[[ Data listing open ]]
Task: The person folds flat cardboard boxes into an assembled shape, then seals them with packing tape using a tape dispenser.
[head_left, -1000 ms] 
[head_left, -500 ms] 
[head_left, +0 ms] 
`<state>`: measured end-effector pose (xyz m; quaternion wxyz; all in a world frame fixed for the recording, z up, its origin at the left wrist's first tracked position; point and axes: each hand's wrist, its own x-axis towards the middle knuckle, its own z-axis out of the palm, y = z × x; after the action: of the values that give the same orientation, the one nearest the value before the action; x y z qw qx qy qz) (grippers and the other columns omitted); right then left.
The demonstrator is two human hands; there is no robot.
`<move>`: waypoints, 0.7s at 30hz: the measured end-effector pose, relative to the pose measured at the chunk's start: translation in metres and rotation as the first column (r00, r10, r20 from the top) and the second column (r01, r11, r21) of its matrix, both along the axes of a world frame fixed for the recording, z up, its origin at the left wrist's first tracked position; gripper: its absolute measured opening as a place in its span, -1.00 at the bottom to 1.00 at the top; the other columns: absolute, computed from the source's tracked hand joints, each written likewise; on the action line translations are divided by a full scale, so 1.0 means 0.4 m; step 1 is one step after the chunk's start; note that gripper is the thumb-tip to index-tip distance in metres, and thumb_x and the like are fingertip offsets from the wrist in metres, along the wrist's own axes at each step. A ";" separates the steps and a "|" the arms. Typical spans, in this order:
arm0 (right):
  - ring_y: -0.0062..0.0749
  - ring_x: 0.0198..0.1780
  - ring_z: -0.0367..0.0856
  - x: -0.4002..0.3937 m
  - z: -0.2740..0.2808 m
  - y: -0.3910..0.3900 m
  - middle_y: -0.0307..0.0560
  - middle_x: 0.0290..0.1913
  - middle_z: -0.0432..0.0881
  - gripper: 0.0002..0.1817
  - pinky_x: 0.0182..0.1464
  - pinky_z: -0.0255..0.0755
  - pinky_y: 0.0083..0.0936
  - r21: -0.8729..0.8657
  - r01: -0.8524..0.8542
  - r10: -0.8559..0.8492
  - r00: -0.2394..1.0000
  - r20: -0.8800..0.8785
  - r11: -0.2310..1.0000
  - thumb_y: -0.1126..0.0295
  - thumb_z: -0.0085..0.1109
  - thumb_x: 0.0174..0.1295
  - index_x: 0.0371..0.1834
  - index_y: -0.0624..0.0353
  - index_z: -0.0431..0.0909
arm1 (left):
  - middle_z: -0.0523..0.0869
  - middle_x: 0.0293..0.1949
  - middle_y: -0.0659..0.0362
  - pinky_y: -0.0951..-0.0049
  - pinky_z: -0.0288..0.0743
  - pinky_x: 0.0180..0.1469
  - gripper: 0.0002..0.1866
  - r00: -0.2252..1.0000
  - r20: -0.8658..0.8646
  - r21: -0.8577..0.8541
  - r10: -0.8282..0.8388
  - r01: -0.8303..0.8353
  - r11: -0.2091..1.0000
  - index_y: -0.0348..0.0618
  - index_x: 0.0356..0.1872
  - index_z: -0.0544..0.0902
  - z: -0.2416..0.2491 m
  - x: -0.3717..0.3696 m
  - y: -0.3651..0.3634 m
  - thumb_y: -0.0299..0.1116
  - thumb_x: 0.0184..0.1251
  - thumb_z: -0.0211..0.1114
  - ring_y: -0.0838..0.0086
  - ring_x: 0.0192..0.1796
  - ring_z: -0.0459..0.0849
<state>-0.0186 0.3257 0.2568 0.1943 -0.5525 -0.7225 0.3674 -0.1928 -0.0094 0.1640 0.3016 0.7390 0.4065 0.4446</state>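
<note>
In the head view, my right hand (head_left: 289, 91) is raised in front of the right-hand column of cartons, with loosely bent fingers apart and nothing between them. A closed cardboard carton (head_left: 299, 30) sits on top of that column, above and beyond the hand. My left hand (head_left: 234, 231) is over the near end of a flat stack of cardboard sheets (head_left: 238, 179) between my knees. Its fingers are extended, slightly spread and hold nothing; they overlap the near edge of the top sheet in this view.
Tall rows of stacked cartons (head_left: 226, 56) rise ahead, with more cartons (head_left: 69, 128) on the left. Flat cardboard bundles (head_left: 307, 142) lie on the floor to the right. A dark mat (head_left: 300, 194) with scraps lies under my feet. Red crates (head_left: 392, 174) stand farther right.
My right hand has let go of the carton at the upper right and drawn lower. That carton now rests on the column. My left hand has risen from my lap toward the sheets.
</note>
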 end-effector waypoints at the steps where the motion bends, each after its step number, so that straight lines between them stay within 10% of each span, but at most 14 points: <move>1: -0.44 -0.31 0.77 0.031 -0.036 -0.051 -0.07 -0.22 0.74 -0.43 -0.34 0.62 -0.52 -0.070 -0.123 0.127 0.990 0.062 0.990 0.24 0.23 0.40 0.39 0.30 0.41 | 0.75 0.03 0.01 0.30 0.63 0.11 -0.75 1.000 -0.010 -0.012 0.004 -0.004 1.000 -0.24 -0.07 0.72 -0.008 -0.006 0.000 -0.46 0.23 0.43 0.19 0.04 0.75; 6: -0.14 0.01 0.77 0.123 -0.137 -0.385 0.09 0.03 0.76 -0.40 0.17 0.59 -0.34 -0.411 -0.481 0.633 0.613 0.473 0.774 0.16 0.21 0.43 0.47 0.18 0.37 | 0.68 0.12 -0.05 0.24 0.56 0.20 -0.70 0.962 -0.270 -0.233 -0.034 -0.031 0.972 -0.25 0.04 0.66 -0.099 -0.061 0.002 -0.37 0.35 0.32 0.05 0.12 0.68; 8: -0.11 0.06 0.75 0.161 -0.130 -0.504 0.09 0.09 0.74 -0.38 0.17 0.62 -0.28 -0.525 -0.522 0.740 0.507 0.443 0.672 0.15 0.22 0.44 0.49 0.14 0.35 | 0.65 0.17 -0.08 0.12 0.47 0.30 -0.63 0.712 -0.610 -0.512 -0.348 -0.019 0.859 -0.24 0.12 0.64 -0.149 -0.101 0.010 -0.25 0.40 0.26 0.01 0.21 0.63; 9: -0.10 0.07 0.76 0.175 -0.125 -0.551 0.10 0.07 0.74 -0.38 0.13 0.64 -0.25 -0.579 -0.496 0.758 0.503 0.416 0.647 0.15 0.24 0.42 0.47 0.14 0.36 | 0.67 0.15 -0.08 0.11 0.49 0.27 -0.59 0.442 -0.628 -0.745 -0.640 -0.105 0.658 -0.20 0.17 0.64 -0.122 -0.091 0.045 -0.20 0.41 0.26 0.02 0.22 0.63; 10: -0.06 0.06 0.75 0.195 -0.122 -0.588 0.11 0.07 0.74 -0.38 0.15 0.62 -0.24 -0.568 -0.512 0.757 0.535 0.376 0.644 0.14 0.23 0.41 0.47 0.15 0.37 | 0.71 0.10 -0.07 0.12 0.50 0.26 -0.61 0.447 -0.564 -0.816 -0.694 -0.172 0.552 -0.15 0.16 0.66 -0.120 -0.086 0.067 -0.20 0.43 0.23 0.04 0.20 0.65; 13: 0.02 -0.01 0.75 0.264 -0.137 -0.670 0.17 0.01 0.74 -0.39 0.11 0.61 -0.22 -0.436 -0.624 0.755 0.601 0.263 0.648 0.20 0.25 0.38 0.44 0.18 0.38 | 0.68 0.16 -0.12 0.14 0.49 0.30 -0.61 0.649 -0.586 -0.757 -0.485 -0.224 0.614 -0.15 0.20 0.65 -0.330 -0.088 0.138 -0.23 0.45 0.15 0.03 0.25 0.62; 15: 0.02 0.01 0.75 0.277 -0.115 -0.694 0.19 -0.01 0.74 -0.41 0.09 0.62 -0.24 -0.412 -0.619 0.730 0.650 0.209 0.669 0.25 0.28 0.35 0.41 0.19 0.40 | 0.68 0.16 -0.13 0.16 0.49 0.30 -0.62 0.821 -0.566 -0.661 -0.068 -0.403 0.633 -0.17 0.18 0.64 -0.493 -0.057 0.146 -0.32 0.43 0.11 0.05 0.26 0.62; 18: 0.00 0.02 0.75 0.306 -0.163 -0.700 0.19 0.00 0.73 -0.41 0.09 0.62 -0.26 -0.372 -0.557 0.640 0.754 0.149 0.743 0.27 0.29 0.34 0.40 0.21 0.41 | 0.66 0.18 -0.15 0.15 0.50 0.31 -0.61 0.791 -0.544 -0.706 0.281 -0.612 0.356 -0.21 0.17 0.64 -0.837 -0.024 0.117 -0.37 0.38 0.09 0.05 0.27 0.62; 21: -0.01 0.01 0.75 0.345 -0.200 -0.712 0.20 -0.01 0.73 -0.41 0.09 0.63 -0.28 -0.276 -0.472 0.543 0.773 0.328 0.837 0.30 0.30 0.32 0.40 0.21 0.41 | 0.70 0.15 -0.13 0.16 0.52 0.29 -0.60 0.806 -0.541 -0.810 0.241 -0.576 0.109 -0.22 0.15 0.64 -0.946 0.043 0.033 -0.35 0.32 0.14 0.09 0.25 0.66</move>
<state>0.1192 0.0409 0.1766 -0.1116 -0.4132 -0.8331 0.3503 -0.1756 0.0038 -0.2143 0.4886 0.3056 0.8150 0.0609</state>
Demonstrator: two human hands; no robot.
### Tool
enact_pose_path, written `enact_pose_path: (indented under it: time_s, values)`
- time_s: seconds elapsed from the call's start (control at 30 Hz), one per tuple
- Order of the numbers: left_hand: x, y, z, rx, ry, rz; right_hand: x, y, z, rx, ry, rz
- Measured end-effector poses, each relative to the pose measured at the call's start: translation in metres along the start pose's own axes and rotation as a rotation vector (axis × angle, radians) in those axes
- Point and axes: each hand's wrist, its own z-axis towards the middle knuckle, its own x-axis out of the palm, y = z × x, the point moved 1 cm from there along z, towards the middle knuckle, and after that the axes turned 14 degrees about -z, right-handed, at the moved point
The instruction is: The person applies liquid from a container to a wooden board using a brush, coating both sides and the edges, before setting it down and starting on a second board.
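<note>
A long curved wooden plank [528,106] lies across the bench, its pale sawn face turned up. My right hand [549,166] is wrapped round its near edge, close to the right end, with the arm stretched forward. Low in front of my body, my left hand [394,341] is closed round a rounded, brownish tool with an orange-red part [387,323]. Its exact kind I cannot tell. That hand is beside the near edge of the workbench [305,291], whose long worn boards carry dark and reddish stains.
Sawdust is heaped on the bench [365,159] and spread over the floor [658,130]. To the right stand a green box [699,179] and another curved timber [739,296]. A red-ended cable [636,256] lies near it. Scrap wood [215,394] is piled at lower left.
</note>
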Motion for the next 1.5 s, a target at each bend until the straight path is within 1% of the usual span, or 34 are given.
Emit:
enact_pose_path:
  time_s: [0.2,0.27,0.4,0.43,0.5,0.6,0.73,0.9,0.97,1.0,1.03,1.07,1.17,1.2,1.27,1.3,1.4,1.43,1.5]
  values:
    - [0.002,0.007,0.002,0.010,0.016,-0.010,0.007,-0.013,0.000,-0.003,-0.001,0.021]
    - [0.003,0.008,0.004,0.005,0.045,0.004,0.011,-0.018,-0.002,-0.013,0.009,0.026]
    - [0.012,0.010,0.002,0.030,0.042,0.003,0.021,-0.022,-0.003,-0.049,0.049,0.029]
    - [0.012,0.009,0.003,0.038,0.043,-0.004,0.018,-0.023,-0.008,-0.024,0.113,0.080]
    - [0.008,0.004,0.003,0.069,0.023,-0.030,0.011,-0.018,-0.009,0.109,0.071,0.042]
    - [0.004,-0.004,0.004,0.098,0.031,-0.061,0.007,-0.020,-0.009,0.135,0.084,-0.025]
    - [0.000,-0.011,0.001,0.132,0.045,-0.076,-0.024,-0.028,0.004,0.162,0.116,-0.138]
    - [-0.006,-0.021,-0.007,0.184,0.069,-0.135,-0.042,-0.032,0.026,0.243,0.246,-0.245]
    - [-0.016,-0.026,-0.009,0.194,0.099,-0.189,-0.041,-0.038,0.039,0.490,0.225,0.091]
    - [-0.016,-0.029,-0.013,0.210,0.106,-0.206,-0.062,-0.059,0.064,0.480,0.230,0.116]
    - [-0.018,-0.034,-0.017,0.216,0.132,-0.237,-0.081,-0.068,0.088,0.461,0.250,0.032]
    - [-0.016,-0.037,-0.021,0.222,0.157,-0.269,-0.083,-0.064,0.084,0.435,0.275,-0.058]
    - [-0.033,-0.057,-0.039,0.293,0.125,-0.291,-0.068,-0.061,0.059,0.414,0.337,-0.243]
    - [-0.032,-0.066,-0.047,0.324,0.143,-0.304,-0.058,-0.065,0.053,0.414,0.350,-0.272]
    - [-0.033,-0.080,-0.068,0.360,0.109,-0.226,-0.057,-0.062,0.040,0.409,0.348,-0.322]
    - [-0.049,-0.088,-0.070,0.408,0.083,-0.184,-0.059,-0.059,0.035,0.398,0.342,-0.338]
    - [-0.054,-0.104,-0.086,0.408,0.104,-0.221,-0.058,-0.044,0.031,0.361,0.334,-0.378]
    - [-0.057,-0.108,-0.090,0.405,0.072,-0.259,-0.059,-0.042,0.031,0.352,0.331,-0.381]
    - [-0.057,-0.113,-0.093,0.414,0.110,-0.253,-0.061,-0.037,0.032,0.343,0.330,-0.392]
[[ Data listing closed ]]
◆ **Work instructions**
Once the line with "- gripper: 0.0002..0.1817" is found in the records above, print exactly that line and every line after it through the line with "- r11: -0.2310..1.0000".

◆ **Result**
  - gripper: 0.0002..0.1817
  - pinky_x: 0.0182..0.1464
  - pinky_z: -0.0255..0.0755
  - pinky_y: 0.0083..0.0936
  - r21: -0.8729..0.8657
  - r01: -0.8524..0.8542
  - r10: -0.8559..0.8492
  - r00: -0.2394..1.0000
  - r20: -0.8800..0.8785
  - r11: -0.2310..1.0000

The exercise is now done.